They were studying the
residents at nine paediatric residency programs in the US and Canada.
None of the sites studied
had a standardized handover procedure in place.
875 residents participated.
What was the intervention?
Implementation of the
‘I-PASS Handoff Bundle’ – 7 elements:
- Introduction of the I-PASS mnemonic
- 2-hour workshop
- 1-hour role-playing and simulation session (practicing skills from the workshop)
- Computer module for independent learning
- Faculty development program
- Direct-observation tools for faculty to provide feedback to residents
- Departmental culture-change campaign (logo, posters etc)
The I-PASS structured handover tool was integrated into verbal and written
handovers at all sites. Both verbal and written handovers were expected for
every patient.
What
was the Primary Outcome?
2-component primary
outcome:
- Rates of medical errors (overall
errors)
- Rates of preventable
adverse events (errors that led to patient harm)
What
else was being looked at?
The quality of written and
verbal handovers was evaluated. This was performed by recording the inclusion
of key quality elements before and after the intervention.
Key quality elements for
handover:
- Illness severity assessment
- Patient summary
- To do list
- Contingency plans
- Readback by receiver (oral
handover only)
Resident workflow patterns
were evaluated. Did the intervention increase the amount of time residents
spent handing over, and therefore, reduce the time they spent with patients?
How
were medical errors identified?
10, 740 patient admissions
(5516 pre-intervention and 5224 post-intervention) were reviewed for the
presence of medical error.
Possible errors were
identified by a research nurses reviewing medical records, formal incident
reports, or solicited reports from nurses/residents in postshift surveys.
2 physician investigators
interrogated each suspected error and classified it into:
- An adverse event (patient
harm due to medical care) – further classified into preventable (due to medical
error) and non-preventable.
- A non-harmful error (or 'near miss').
- Neither (excluded).
- A non-harmful error (or 'near miss').
- Neither (excluded).
Subtypes of error:
- Errors related to
diagnosis (incorrect, delayed, omitted)
- Errors related to therapy other than medication or procedure
- Errors related to history/physical examination
- Multifactorial errors
- Medication-related errors
- Procedure-related errors
- Falls
- Nosocomial infections
- Errors related to therapy other than medication or procedure
- Errors related to history/physical examination
- Multifactorial errors
- Medication-related errors
- Procedure-related errors
- Falls
- Nosocomial infections
The
results…
Overall
errors?
There was a 23% relative
reduction in the rate of all medical errors (before vs after the
intervention, 24.5 vs. 18.8 errors per 100 admissions, P<0.001).
Significant error
reductions were seen in 6 of the 9 sites.
Adverse
events?
There was a 30% relative
reduction in the rate of preventable adverse events (4.7 vs. 3.3 events per
100 admissions, P<0.001).
Non-harmful
medical errors?
There was a 21% relative
reduction the rate of non-harmful medical errors (19.7 vs. 15.5 non-harmful
errors per 100 admissions, P<0.001).
What
subtypes of error were reduced?
There were significant
reductions in:
- Diagnostic errors
- Errors related to history/examination
- Errors related to therapies
other than medication/procedure
- Multifactorial errors
Did
the quality of handovers improve?
Significant improvements were
found in the quality of written and oral handovers.

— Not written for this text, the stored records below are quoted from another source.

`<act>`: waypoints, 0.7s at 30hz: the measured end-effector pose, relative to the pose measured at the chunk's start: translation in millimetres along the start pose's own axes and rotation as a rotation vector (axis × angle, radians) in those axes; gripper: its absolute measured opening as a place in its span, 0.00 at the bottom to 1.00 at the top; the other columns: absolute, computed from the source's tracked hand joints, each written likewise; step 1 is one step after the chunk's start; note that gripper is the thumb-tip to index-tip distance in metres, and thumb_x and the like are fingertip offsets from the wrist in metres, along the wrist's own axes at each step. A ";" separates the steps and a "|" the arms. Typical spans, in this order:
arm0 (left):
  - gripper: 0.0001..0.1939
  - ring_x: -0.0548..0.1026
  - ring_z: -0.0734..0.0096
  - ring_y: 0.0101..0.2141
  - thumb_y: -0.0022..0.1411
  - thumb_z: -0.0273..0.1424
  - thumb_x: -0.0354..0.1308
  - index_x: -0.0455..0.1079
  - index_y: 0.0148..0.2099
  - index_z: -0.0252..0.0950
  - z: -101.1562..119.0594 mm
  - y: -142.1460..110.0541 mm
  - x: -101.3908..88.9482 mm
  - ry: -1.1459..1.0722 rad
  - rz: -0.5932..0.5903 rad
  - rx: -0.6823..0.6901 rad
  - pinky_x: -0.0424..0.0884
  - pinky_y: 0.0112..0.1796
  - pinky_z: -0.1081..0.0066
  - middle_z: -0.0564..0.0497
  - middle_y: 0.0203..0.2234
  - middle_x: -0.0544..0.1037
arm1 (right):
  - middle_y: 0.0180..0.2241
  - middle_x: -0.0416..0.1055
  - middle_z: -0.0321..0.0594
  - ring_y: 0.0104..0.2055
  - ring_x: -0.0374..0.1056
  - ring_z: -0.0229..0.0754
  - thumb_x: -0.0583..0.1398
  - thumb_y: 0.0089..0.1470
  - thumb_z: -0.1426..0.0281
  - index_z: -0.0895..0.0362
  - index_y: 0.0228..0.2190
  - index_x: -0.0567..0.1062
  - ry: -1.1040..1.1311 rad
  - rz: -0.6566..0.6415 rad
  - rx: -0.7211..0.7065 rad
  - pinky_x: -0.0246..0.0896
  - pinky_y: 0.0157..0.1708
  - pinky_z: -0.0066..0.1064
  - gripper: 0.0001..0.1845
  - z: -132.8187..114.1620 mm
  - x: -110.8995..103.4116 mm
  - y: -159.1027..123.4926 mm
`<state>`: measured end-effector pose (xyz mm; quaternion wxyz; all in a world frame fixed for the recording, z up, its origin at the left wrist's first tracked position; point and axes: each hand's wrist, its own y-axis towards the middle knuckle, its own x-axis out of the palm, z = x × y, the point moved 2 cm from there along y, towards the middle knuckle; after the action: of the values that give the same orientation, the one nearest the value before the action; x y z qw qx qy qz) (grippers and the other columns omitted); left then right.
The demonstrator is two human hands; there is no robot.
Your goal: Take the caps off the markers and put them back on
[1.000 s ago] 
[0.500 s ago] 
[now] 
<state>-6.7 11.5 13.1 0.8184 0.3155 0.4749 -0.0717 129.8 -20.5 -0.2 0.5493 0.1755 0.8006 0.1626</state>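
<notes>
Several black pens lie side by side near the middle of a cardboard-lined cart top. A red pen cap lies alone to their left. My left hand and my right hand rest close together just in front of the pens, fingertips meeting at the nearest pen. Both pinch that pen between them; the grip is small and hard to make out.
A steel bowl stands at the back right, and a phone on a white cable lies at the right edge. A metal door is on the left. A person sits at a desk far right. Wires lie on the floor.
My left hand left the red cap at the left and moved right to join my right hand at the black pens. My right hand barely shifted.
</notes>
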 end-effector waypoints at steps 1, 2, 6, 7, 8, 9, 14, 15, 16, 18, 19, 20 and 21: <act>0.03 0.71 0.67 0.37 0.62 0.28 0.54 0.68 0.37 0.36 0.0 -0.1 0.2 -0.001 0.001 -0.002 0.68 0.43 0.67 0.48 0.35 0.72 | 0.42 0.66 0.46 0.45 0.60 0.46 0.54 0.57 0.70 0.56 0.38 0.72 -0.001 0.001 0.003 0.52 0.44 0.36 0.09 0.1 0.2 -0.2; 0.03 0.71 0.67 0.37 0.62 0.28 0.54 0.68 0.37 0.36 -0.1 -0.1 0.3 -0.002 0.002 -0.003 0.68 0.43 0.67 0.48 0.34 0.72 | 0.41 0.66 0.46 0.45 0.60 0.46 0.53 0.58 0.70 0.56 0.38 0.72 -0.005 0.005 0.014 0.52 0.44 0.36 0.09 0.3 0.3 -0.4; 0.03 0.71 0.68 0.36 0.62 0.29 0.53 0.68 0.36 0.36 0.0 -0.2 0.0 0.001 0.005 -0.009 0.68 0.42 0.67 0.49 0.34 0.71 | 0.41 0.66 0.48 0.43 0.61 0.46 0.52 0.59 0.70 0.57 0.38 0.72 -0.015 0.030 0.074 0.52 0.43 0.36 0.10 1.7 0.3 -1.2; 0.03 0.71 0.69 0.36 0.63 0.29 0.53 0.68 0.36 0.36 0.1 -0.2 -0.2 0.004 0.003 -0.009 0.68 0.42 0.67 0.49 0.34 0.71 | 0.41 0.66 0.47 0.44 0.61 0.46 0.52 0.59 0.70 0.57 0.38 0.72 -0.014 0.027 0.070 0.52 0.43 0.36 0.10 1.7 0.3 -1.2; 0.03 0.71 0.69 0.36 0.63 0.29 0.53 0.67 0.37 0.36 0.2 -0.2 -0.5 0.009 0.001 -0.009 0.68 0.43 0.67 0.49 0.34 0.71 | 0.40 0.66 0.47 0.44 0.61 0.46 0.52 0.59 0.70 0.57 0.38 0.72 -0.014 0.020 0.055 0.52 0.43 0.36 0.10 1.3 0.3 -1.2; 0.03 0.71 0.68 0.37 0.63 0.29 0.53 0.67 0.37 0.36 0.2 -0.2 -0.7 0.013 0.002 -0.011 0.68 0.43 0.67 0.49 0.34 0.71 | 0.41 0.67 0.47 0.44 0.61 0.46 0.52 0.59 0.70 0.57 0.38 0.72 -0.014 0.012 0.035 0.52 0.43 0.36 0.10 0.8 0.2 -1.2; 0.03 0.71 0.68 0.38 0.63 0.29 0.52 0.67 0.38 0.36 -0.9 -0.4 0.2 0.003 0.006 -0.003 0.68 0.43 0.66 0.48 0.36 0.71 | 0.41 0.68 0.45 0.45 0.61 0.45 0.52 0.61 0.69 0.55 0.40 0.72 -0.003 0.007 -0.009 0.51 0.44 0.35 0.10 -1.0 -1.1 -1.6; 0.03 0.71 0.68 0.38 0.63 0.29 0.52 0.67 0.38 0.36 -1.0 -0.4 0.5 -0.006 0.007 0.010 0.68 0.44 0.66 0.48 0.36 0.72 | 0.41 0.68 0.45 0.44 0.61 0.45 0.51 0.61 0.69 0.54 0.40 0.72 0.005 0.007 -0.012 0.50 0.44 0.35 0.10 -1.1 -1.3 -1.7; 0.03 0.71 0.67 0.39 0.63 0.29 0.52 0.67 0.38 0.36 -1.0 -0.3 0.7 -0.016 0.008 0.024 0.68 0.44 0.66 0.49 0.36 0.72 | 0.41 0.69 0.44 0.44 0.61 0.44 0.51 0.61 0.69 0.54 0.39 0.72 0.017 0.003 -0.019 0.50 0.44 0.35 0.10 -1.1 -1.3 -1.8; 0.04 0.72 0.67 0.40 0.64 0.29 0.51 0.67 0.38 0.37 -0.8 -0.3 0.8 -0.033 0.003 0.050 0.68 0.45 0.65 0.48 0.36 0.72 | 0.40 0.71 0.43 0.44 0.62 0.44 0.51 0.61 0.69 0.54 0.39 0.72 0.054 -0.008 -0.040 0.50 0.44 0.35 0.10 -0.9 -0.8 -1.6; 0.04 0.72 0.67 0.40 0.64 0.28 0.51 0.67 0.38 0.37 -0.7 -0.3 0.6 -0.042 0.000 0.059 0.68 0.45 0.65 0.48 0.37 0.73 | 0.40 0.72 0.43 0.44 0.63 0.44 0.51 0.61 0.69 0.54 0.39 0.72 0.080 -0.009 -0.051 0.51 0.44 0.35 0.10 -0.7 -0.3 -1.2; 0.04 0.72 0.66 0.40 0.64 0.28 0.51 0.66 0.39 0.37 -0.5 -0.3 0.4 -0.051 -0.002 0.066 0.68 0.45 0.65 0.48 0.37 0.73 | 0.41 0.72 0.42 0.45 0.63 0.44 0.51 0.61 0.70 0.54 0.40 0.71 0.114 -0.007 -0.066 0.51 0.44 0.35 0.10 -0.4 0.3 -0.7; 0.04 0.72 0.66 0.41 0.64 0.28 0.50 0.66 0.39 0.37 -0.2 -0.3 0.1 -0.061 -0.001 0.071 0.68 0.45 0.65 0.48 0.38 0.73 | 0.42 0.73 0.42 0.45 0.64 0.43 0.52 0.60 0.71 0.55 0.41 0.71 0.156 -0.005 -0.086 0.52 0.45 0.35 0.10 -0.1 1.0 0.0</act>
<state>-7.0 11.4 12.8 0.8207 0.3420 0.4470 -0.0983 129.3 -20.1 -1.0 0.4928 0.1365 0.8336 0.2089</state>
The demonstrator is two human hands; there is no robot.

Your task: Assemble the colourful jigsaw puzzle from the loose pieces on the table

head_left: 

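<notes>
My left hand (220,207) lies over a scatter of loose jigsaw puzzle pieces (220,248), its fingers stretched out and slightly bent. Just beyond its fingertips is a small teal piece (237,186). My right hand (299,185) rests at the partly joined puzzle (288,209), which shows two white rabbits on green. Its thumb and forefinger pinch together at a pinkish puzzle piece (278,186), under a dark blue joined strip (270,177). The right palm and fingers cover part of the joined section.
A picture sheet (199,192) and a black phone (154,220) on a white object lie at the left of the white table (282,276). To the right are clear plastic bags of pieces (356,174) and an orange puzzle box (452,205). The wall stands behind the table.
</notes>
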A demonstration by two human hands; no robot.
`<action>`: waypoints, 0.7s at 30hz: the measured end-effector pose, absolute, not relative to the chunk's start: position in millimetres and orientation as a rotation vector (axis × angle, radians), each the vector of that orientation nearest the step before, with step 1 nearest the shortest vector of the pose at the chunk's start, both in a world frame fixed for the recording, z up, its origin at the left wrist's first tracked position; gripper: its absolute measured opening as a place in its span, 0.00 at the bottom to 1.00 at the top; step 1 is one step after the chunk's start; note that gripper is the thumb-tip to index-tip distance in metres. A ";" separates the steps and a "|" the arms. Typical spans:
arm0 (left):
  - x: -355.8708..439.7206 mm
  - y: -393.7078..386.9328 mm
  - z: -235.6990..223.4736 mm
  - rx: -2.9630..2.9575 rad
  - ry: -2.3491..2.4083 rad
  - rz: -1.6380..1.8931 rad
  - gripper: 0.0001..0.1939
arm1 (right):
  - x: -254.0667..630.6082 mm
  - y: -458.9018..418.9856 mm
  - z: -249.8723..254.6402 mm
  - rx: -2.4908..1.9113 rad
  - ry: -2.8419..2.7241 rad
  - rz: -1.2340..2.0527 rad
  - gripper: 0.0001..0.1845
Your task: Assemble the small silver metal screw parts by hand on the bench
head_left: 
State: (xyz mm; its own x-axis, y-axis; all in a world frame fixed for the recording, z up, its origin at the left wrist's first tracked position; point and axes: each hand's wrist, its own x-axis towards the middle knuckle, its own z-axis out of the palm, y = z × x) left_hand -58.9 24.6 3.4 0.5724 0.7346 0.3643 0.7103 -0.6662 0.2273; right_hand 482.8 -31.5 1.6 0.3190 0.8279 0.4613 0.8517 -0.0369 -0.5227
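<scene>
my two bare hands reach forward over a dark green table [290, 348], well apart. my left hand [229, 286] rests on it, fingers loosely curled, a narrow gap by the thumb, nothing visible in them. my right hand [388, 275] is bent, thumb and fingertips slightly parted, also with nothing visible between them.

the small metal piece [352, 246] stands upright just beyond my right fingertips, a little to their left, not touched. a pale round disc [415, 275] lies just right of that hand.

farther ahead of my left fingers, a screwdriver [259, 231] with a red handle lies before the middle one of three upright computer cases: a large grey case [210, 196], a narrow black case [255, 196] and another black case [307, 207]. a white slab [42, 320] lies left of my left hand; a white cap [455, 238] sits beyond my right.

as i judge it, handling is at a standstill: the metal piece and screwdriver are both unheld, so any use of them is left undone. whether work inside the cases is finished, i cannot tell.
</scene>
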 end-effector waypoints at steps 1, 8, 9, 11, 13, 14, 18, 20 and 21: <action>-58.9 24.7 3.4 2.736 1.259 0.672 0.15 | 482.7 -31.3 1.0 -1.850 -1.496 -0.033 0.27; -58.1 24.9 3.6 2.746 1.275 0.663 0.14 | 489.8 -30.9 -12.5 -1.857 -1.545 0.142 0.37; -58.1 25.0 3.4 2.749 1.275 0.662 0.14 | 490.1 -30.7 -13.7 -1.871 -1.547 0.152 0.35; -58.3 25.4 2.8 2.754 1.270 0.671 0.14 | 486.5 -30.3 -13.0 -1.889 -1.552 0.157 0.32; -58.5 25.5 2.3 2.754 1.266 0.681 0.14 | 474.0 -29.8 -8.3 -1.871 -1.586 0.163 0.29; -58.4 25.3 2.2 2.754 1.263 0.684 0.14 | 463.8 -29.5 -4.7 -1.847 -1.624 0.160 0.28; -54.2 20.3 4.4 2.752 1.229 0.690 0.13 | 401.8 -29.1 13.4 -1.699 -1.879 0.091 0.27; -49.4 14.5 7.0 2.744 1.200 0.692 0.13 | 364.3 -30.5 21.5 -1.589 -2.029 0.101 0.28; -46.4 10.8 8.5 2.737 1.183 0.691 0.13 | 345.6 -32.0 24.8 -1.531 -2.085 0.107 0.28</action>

All key quality elements for
written and oral handover saw a significant improvement in their inclusion.
Did resident
workflow patterns change?
No significant change in mean
duration of oral handover sessions.
No significant change in
the percentage of time in a 24-hour period spent in contact with patients and
families, and performing handover (written and oral).
Stengths
of this study…
- Multicenter trial.
- Pre-intervention and post-intervention data was collected at the same time of year – safeguards against time-of-year confounding (i.e. difference in resident experience; patient population).
- The physician investigators who categorized the suspected errors were blinded (however the nurses collecting the initial data were not).
- A single-centre study was performed beforehand as an exploratory study – this saw similar improvements in error reduction. Key differences in the intervention bundle:
- SIGNOUT mnemonic used instead of I-PASS
- As part of the intervention bundle, a team-based handover structure was implemented– all handovers took place in the presence of the whole team, in a quiet room.
- Did not include role-playing/sim session, computer module, faculty development program, direct-observation tools for faculty, or a culture-change campaign.
- There is a 'Paper Chase' on EM:RAP discussing this paper.
Limitations
of this study…
- This study was performed in the paediatric setting. It is difficult to know whether we can extrapolate the results to the emergency medicine/critical care setting.
- The study focuses on one-to-one handovers. It doesn’t introduce a team-based handover structure in the intervention bundle (unlike the exploratory study).
- The two physician investigators had only a 70% agreement (Kappa score 0.47) when classifying incidents into an adverse event/non-harmful error/exclusion; and only a 72% agreement (Kappa score 0.44) when further classifying adverse events into preventable/non-preventable. There was, therefore, a considerable amount of disagreement between the investigators, which makes the data less reliable.
- A 'Kappa score' is a statistic that removes the percentage agreement that would occur by chance, and calculate true inter-rater agreement.
- Kappa scores of 0.47/0.44 indicate, at best, a moderate inter-rater agreement.
- The ‘I-PASS handoff bundle’ was a multi-pronged intervention. It is, therefore, difficult to tease out which elements of the bundle made the difference. Was it the introduction of the I-PASS mnemonic? Was it the various educational interventions? Was it the overall change in departmental culture as a result of participation in this study?
- By virtue of participating in this study, the handover process will have been in the spotlight at each of the participating sites, which may have contributed to the results. Will the observed error reductions be maintained when research is no longer being conducted?
Final
thoughts
- Handover is a massive part of our daily practice as ED doctors.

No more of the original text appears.